SÃO PAULO, SP (FOLHAPRESS) – Enquanto as Olimpíadas de Tóquio são marcadas pela pandemia de Covid-19, o grande marco em 1964, quando a capital japonesa sediou os Jogos pela primeira vez, foi a reconstrução do Japão pós-guerra.
O país asiático havia tentado abrigar a edição do evento de 1940, mas só alcançou o objetivo décadas depois, na esteira da derrota na Segunda Guerra. Assim, quando enfim deu boas-vindas a atletas do mundo todo, tentou se mostrar como uma nação em pleno desenvolvimento e com ares de modernidade.
A tarefa de promoção da imagem nipônica ficou a cargo do cineasta Kon Ichikawa, escolhido para dirigir o filme oficial daqueles Jogos. O que ele registrou, porém, não estava nos planos da organização do evento.
Na versão original da obra, com duração de quase três horas, Ichikawa compôs um retrato formado por medalhistas e recordistas que dividem a tela com atletas que nunca chegam ao fim das provas, caem no meio da pista e saem dos locais de competição carregados, em macas.
Em outra característica que chamou a atenção, os cem cinegrafistas envolvidos nas filmagens voltaram suas câmeras para os bastidores dos Jogos, algo pouco visto nas transmissões da TV –essas Olimpíadas, aliás, foram as primeiras a serem televisionadas para o mundo todo.
Assim, enquanto esportistas de arremesso de peso quebram recordes, o que se vê são funcionários que desenterram as bolas do solo. Da mesma maneira, voluntários que ajeitam copos e espumas cheias de água para velozes maratonistas ficam na mira das câmeras em longas passagens.

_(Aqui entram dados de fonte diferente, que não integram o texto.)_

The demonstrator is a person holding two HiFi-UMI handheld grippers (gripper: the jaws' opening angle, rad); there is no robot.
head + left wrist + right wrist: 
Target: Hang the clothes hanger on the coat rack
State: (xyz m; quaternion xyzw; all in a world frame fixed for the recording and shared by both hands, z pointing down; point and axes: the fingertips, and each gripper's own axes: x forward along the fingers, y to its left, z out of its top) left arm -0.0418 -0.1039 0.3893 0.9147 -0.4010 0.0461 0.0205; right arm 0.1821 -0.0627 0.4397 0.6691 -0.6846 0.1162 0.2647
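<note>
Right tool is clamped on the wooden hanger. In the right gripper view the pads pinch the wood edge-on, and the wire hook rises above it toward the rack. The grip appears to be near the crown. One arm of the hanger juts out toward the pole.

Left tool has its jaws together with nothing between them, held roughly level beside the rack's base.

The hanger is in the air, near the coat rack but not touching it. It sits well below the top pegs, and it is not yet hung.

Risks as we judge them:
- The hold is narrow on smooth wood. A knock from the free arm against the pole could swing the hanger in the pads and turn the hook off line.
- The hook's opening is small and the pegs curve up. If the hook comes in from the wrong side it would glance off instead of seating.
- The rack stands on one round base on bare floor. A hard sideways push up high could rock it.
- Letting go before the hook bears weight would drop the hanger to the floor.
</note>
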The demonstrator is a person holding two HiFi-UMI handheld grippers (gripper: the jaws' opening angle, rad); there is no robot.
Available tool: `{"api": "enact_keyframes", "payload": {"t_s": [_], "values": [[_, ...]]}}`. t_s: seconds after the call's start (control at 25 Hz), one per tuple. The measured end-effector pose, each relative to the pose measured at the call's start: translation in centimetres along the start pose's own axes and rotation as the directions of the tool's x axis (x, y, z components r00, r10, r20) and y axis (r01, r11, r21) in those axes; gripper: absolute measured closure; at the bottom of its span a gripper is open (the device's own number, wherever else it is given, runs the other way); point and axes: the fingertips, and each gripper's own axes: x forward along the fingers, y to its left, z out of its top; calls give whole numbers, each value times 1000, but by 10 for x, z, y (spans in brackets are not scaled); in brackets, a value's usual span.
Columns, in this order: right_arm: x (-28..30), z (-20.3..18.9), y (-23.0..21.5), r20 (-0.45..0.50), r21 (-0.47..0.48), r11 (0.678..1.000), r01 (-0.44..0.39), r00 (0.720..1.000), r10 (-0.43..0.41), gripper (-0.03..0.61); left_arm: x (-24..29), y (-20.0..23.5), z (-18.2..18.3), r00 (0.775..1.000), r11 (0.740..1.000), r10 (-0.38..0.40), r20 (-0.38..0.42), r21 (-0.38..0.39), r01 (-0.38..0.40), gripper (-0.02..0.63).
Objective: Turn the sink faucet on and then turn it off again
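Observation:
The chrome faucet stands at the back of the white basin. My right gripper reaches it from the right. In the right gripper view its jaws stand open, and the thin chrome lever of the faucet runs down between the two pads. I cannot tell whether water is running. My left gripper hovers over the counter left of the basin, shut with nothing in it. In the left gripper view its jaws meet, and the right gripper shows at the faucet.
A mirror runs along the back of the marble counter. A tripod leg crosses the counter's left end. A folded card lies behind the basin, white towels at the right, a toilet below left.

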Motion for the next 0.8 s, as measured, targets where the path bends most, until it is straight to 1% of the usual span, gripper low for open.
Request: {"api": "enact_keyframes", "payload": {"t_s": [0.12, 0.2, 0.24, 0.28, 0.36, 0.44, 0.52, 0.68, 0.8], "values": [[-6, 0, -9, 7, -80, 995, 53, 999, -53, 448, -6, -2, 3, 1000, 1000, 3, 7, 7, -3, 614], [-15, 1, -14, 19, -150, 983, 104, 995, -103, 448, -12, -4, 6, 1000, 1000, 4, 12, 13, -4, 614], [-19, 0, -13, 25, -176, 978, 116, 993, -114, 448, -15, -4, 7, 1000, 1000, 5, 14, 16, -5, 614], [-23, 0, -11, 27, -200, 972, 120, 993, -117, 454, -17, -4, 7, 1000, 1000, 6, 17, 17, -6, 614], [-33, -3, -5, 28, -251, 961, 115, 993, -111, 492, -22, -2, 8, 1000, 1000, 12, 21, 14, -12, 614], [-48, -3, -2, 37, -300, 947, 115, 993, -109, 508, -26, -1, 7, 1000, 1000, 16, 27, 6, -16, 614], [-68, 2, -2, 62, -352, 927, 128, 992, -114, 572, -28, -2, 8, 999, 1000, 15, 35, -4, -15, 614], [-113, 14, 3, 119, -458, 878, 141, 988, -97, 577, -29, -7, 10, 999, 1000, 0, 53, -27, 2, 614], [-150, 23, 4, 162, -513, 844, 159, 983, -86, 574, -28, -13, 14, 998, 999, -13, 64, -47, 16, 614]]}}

O Comitê Olímpico Japonês, claro, não gostou do resultado, que apresentou uma crônica bem mais complexa do que a exaltação nacional encomendada. Uma reportagem recente do jornal americano The New York Times lembrou que nacionalistas definiram o longa como um ataque ao patriotismo.
A organização local dos Jogos chegou a fazer uma versão mais curta do filme, mas foi o corte original de Ichikawa que se tornou um marco do cinema e de sua carreira –por “Olimpíada de Tóquio”, ele ganhou um Bafta, o Oscar britânico, outro destaque numa carreira que, antes, já havia sido marcada pelo prêmio do júri de Cannes por “Kagi”. O documentário também foi, por décadas, um recorde de bilheteria no Japão.
Para o historiador e crítico de cinema Peter Cowie, em entrevista à revista New York, “o filme está imbuído de um humanismo que falta à maioria dos documentários ortodoxos”. Não à toa, o também co-produtor da seleção da Criterion de melhores filmes sobre as Olimpíadas incluiu o filme de Ichikawa na lista.
A obra do cineasta, que tem em sua filmografia outros produções sobre a Segunda Guerra, distancia-se do que é visto, por exemplo, nos Jogos de Berlim de 1936 representados em “Olympia”, filme no qual Leni Riefenstahl, que professava os ideais da estética nazista, reforçou a imagem de atletas heroicos.
O registro em formato cinemascope, com imagens panorâmicas, dá conta de chegar à textura da pele dos nadadores e à bochecha de um esportista de tiro antes de ele apertar o gatilho.
Com frequência, o contorno dos movimentos dos atletas se desfaz em composições que evidenciam apenas a abundância de cores, como na luz que incide na água durante a competição de remo.
Logo no começo do longa, o sol em paisagem avermelhada, em referência à bandeira do Japão, é seguido de uma bola de demolição que destrói colunas e edifícios. O que dá lugar às cenas de entulho são jovens atletas entusiasmados, no aeroporto, enquanto o público assiste à chegada da tocha olímpica.
Trata-se de um aceno para a modernidade que coroou a virada de Tóquio em 1964. Em vez do trauma dos bombardeios, são projetos de nomes como Kenzo Tange, referência na arquitetura, que estão lá.
Cowie, o historiador e crítico de cinema, também disse à revista americana que o filme de Ichikawa reflete uma ideia famosa do Barão de Coubertin, fundador dos Jogos Olímpicos Modernos –a de que o mais importante na competição não é vencer, mas participar. Em uma edição olímpica sem público, com atletas enlutados, cuja abertura investiu na homenagem aos esportistas que treinaram sozinhos em suas casas durante a pandemia, o norte que o historiador vê na obra do cineasta japonês parece, de novo, oportuno.